AI device monitors cancer-causing product marketing

3 minute read


Data collected by SCANNER will help researchers advocate for better regulation around marketing harmful products to children.


Cancer risk factors can start early.

And although poor diet, being overweight, reduced physical activity and excessive alcohol consumption can all contribute to an increased risk of cancer, there is barely any regulation around marketing products like junk food to children.  

This means that children are being exposed to advertising that could increase their risk of cancer by promoting harmful habits.  

But as it’s very difficult to monitor the impacts of marketing, the full extent of this is unknown.

This is the problem that researchers at Deakin University are attempting to address with SCANNER, a project that combines wearable eye-tracking technology, artificial intelligence and public health research to monitor how harmful products are being marketed to children.

According to a statement by Cancer Council Australia, one in three cases of cancer in Australia are preventable – that’s 44,000 cases a year.

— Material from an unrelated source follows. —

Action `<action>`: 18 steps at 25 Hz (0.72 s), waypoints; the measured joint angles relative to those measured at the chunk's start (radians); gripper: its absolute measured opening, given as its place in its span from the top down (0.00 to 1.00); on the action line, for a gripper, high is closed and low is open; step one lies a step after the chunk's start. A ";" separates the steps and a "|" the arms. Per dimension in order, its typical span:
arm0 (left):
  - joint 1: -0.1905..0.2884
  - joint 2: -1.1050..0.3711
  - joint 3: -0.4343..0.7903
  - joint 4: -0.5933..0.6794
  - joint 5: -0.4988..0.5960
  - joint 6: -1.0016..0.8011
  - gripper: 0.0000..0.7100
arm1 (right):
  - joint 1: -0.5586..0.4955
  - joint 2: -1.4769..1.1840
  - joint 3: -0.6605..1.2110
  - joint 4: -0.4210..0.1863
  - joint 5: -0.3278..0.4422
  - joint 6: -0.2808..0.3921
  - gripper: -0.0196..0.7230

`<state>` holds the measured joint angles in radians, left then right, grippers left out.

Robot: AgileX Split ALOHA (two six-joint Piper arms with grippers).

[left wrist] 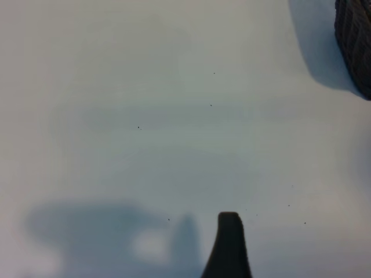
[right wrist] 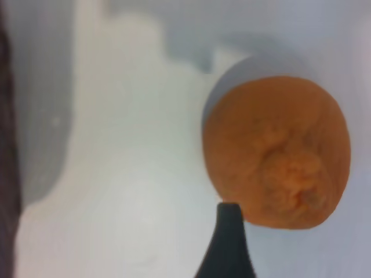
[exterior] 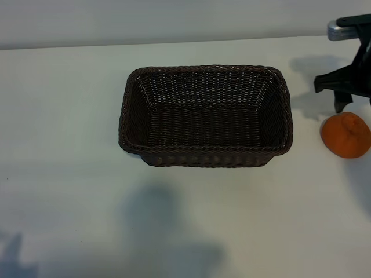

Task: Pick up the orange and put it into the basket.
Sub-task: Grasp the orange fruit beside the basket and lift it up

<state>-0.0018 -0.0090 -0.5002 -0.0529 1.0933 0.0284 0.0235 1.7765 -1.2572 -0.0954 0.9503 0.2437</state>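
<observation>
The dark brown woven basket stands empty in the middle of the white table. To its right, by the table's right side, the orange rests on the table. My right gripper hovers just behind and above the orange, open, holding nothing. In the right wrist view the orange lies knobbly end up, just past one dark finger, and the basket's wall is at the picture's edge. Of my left gripper only one finger shows, over bare table, with a corner of the basket far off.
The table's far edge meets a pale wall behind the basket. Arm shadows fall on the table in front of the basket. Open table surface lies left of the basket and in front of it.
</observation>
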 joint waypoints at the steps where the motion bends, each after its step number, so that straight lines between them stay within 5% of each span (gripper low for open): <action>1: 0.000 0.000 0.000 0.000 0.000 0.000 0.16 | -0.011 0.010 0.000 0.005 -0.003 -0.001 0.22; 15: 0.000 0.000 0.000 0.000 0.000 0.000 0.16 | -0.036 0.138 0.038 0.023 -0.105 -0.021 0.22; 18: 0.000 0.000 0.000 0.000 0.000 0.000 0.16 | -0.036 0.153 0.042 0.023 -0.114 -0.021 0.30</action>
<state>-0.0018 -0.0090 -0.5002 -0.0529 1.0933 0.0284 -0.0127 1.9299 -1.2154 -0.0726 0.8367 0.2224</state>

Lead researcher Associate Professor Kathryn Backholer said that the link between advertising and increased risk factors are clear.

“We know really clearly that marketing harmful products increases risky drinking, it increases consumption of unhealthy diets and early initiation of certain harmful commodities. So we know there’s a clear link between the marketing and those outcomes in children and youth,” Professor Backholer said.

Despite this, these industries have their own codes around what is appropriate to market to children and what isn’t. And according to Professor Backholer, they are not doing a good job at upholding these codes.

“If we want to protect children from that kind of marketing, we need policies in place. There’s clear evidence that industry-led codes don’t work. So we need government regulation,” Professor Backholer said.

“But when we speak to governments around the world, they say, ‘well, if we can’t monitor it, we can’t enforce it. And if we can’t enforce it, what’s the point in regulating it?’”

This is where SCANNER comes in.

The SCANNER project uses deep learning algorithms to detect and classify harmful marketing in videos and images.

Using the eye-tracking device iPupilX, researchers will be able to monitor children’s exposure to, and engagement with, junk food, alcohol and tobacco advertising.

There are four steps to the project:

  1. Developing a cloud-based library of images used to advertise products with a known risk factor for cancer.
  2. Using machine learning algorithms, researchers will develop an image recognition system to identify and classify images according to alcohol, tobacco and junk food advertising.
  3. This system will then be applied to iPupilX eye-tracking devices to validate the system’s ability to monitor advertising in non-digital environments, and to digital environments.
  4. A pilot study to demonstrate that the tool is feasible and ethically appropriate for use in the collection of data.

This will result in a low resource tool that allows data collection in settings outside of laboratories – in a “natural state” environment.

“One of the key challenges with being able to protect children and have government regulation in place is that it’s really hard to monitor digital marketing or marketing more broadly. And so, because it’s hugely resource intensive, it’s hard to capture that kind of data and ongoing basis,” Professor Backholer said.

“So what [SCANNER] is working towards is coming up with a system that we can say, ‘Hey, we have a system now. There’s really no excuse.”